Sesta vittoria di fila, porta imbattuta per la terza partita di fila e Ospina imbattuto dalla “gaffe” di Manolas contro la Juventus. Senza lasciarsi andare a facili entusiasmi, ma questo Napoli gioca alla grande e mette paura all’avversario di turno che si inibisce e non gioca a calcio ma solo “a pallone”. E’ capitato al Cagliari, come all’Udinese e alla Sampdoria in precedenza: il loro “non gioco” è gran parte merito di un Napoli sempre sul pezzo, mai deconcentrato, forte tecnicamente, tatticamente ma soprattutto mentalmente, aspetto che fa sta facendo la vera differenza in questo inizio di stagione. Se arriva anche la costanza di rendimento, la continuità nei risultati sul medio-lungo periodo ed il recupero di tutti i calciatori, allora questa squadra può regalare soddisfazioni. Però, piedi per terra, testa bassa, lavoro duro e pensiero allo Spartak Mosca.
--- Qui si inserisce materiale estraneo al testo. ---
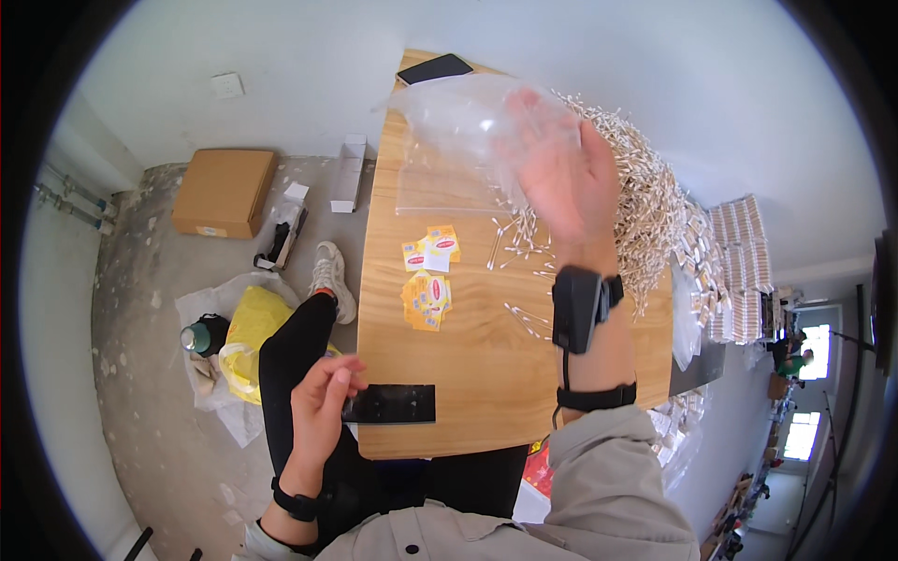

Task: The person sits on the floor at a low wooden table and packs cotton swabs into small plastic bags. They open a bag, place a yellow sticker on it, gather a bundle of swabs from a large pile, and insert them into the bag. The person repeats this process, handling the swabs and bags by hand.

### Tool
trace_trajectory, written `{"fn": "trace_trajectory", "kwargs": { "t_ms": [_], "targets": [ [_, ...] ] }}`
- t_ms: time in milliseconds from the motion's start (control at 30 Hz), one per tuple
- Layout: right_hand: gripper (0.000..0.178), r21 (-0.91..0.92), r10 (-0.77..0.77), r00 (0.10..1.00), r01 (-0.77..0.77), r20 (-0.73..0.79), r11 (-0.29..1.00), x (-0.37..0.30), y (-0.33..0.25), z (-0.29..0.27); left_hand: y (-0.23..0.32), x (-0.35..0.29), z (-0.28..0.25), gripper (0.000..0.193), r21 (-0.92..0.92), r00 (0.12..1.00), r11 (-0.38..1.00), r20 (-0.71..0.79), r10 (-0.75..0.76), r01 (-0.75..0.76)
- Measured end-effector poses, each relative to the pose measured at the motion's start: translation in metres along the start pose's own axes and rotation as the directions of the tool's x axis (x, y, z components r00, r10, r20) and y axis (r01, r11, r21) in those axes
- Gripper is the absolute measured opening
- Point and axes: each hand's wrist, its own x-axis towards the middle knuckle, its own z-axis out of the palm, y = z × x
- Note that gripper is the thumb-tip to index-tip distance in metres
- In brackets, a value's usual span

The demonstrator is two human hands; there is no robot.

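My right hand (pixel 564 173) is raised over the far part of the wooden table, palm showing and thumb apart from the blurred fingers. Its fingers overlap a clear plastic bag (pixel 444 140); whether they are inside it or only against it I cannot tell. Beside that hand lies a big heap of cotton swabs (pixel 645 187), with a few loose swabs (pixel 528 318) nearer me. At the table's near left edge my left hand (pixel 321 407) has its fingers curled toward the thumb; anything between them is hidden. Close to it a flat black rectangle (pixel 398 404) overhangs the edge.
Yellow-and-white printed cards (pixel 427 299) lie in two groups on the table (pixel 468 374). A dark phone (pixel 435 69) rests at the far edge. Stacked swab bundles (pixel 739 271) stand at right. On the floor are a cardboard box (pixel 223 192) and a yellow bag (pixel 253 337).
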Motion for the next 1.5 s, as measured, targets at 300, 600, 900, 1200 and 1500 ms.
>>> {"fn": "trace_trajectory", "kwargs": {
  "t_ms": [300,600,900,1200,1500],
  "targets": [
    [0.028,-0.350,0.339,0.903,-0.238,0.263,0.906,-0.123,0.041,0.062,0.018,0.029,0.020,0.093,-0.926,0.925,0.182,0.355,0.132,0.330],
    [0.019,-0.591,0.463,0.845,-0.236,0.268,0.772,-0.207,0.028,0.062,0.007,0.011,0.034,0.063,-0.952,0.966,0.179,0.229,-0.117,0.248],
    [0.055,-0.250,0.495,0.868,-0.488,-0.041,0.836,-0.242,0.064,0.078,0.019,-0.016,0.041,0.046,-0.858,0.959,0.431,0.271,-0.087,0.281],
    [0.071,-0.281,0.114,0.906,-0.243,-0.407,0.928,-0.241,0.097,0.106,0.019,-0.042,0.071,0.046,-0.607,0.969,0.760,0.210,-0.130,0.234],
    [0.047,-0.323,0.007,0.834,-0.222,-0.552,0.920,-0.244,0.099,0.098,0.037,-0.045,0.064,0.070,-0.512,0.962,0.851,0.157,0.223,-0.114]
  ]
}}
A proposito di rientri, Spalletti concede qualche minuto a Diego Demme che rientra dopo l’infortunio al ginocchio patito in estate, durante il ritiro di Castel di Sangro. Innesto importante per dare riposo a Fabian e Anguissa che avranno bisogno di tirare il fiato ma anche in vista dell’assenza per un periodo medio-lungo del camerunense, impegnato in coppa d’Africa. In questo Napoli, anche il numero quattro può ritagliarsi il suo spazio, perchè questa squadra ha bisogno anche dei suoi polmoni e della sua intelligenza tattica. Piuttosto, dovrà lottare contro la consapevolezza di essere, al momento, un passo indietro allo spagnolo e al camerunense stesso, nelle gerarchie spallettiane. Ma avrà il suo spazio, visto come il mister toscano sa attingere alla rosa, soprattutto a partita in corso.

COSA NON E’ PIACIUTO

La mancanza di cattiveria nel chiudere definitivamente una gara in ghiaccio ma che poteva essere rimessa in gioco da un episodio sfavorevole o accidentale. Soprattutto nella ripresa, il Napoli si diverte a fare accademia, entrando in area in maniera quasi imbarazzante (esatto contrario di quanto accaduto nella prima frazione di gara) ma si lascia prendere dai peccati “di gola”, dalla voglia di fare accademia e di creare spettacolo ad ogni costo, mancando quasi sistematicamente l’ultimo passaggio, quello necessario a mettere l’uomo davanti a Cragno. Peccati veniali, in una partita che ha rasentato la perfezione, ma che deve essere monito per la prossima partita, a Firenze, banco di prova importante, con un coefficiente di difficoltà superiore rispetto a stasera.